Please reproduce the data exactly, though every picture must stay out.

Start of Block

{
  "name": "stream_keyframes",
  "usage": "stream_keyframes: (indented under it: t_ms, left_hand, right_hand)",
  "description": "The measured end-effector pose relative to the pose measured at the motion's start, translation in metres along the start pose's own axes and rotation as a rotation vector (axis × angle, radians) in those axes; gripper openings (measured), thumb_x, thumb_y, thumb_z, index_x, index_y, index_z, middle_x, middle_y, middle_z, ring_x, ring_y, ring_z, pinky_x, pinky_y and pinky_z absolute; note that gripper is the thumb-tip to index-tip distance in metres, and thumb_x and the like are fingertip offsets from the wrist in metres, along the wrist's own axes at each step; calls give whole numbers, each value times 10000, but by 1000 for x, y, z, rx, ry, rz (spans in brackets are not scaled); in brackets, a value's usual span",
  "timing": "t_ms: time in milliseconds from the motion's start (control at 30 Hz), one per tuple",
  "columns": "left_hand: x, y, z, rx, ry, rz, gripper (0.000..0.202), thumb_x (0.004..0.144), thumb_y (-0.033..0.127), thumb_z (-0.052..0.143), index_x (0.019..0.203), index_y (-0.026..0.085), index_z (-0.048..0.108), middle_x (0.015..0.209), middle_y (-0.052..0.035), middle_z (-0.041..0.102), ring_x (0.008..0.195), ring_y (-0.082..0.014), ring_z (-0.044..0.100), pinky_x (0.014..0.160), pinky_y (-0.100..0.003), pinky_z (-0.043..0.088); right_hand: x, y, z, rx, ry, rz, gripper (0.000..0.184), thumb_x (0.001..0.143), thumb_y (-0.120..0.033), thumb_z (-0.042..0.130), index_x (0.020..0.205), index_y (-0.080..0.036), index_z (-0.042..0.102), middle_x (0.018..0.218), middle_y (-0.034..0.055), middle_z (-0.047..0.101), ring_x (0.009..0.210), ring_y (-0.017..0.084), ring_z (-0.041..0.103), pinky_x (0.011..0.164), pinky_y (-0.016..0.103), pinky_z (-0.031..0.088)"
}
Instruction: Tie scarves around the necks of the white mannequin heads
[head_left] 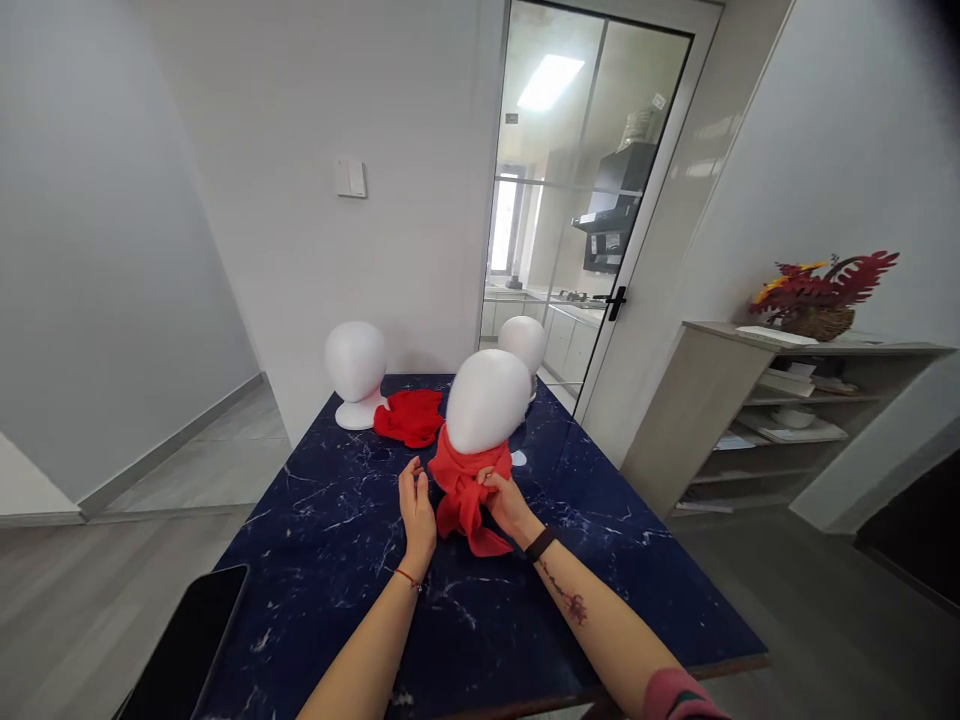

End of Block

__Task output__
{
  "name": "stream_keyframes",
  "usage": "stream_keyframes: (indented under it: t_ms, left_hand, right_hand)",
  "description": "The measured end-effector pose relative to the pose measured at the motion's start, translation in metres along the start pose's own axes and rotation as a rotation vector (axis × angle, radians) in those axes; gripper openings (measured), thumb_x, thumb_y, thumb_z, index_x, index_y, index_z, middle_x, middle_y, middle_z, ring_x, ring_y, ring_z, pinky_x, pinky_y and pinky_z absolute; note that gripper is the thumb-tip to index-tip distance in metres, and thumb_x and the like are fingertip offsets from the wrist in metres, along the wrist's own axes at each step; calls give whole numbers, each value times 10000, but by 1000 for x, y, z, rx, ry, rz (spans in brackets are not scaled); in brackets, a value's usual span",
  "timing": "t_ms: time in milliseconds from the motion's start (control at 30 Hz), one per tuple",
  "columns": "left_hand: x, y, z, rx, ry, rz, gripper (0.000..0.202), thumb_x (0.004..0.144), thumb_y (-0.033..0.127), thumb_z (-0.052..0.143), index_x (0.019..0.203), index_y (-0.026..0.085), index_z (-0.048..0.108), middle_x (0.015..0.209), middle_y (-0.052..0.035), middle_z (-0.041..0.102), ring_x (0.008..0.195), ring_y (-0.082..0.014), ring_z (-0.044..0.100), pinky_x (0.014..0.160), pinky_y (-0.100..0.003), pinky_z (-0.043..0.088); right_hand: x, y, z, rx, ry, rz, gripper (0.000..0.184), thumb_x (0.001..0.143), thumb_y (-0.120..0.033), thumb_z (-0.042..0.130), index_x (0.020..0.205), index_y (-0.080..0.036), index_z (-0.042..0.102), middle_x (0.018..0.218), middle_y (-0.034..0.055), middle_z (-0.047..0.101), ring_x (0.009..0.210), ring_y (-0.017..0.084), ring_z (-0.041..0.103), pinky_x (0.011..0.164), pinky_y (-0.016..0.103), pinky_z (-0.031..0.088)"
}
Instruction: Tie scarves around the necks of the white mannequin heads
[head_left] 

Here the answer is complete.